Brief =>
Scan the material and copy every line in which "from" appears.

Recorded information =>

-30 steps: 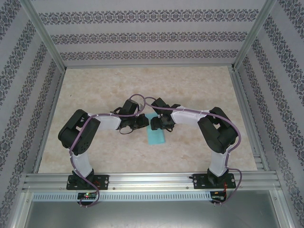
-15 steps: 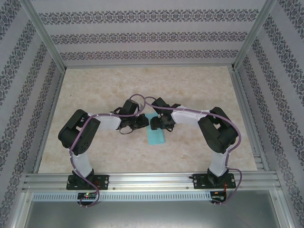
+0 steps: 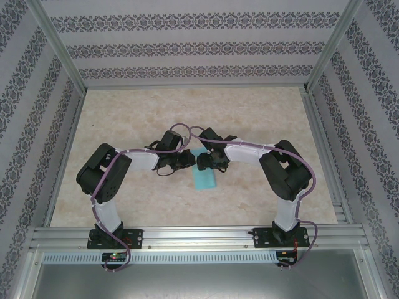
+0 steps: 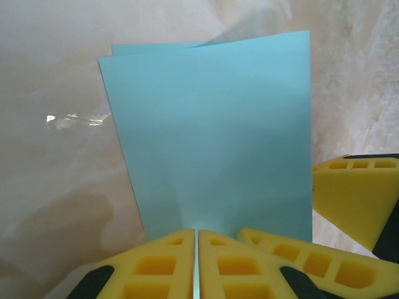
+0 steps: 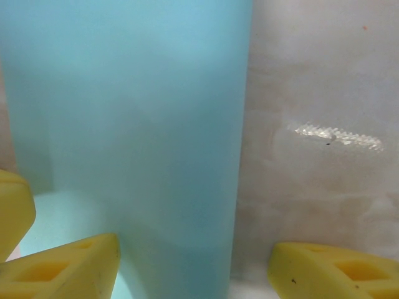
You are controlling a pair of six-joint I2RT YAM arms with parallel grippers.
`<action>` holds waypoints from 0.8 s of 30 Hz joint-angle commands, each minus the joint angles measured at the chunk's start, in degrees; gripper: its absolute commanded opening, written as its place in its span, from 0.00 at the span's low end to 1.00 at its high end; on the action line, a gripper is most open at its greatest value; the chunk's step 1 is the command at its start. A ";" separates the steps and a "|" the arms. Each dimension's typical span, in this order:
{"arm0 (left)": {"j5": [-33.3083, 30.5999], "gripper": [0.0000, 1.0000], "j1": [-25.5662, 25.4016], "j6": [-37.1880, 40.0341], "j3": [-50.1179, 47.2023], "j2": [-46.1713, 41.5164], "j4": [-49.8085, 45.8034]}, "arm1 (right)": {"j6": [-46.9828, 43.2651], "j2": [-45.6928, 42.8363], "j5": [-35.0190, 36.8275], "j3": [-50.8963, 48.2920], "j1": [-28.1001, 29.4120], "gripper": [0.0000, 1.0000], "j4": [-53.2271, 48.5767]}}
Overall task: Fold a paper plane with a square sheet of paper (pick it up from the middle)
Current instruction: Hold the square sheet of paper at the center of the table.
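Plainly, the square sheet of paper (image 3: 204,180) is already doubled over into a tall rectangle. It lies flat on the marble-patterned table (image 3: 143,118), at the middle, just on the near side of both wrists. The left gripper (image 4: 197,265) is clenched on the sheet's edge, its yellow fingers pressed together with the teal layers pinched between them. The right gripper (image 5: 193,249) is released. One of its fingers hangs over the paper and the other over bare table, so the sheet's long edge runs between them and nothing is grasped.

The step in hand looks like setting the first centre fold. In the left wrist view the two layers do not quite match. A sliver of the under layer peeks out along the far edge and at the far left corner. To do this well, the left clamp should pin the layers while the right fingers nudge the loose edges into line. The right fingers should then press flat and sweep along the folded side in one firm stroke. Pressing before the edges agree would lock in a skewed crease, and every later fold of the plane would inherit it.
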 commanded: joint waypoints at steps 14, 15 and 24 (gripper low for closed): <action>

Answer to the exercise =>
`<action>` holds waypoints from 0.8 s of 30 Hz joint-angle commands, each minus the joint angles measured at the chunk's start, in degrees; gripper: its absolute commanded opening, written as its place in its span, from 0.00 at the span's low end to 1.00 at its high end; on the action line, a gripper is most open at its greatest value; the chunk's step 1 is the command at its start. A ";" separates the steps and a "|" the arms. Each dimension's typical span, in this order:
Overall task: Fold a paper plane with a square sheet of paper (pick it up from the middle)

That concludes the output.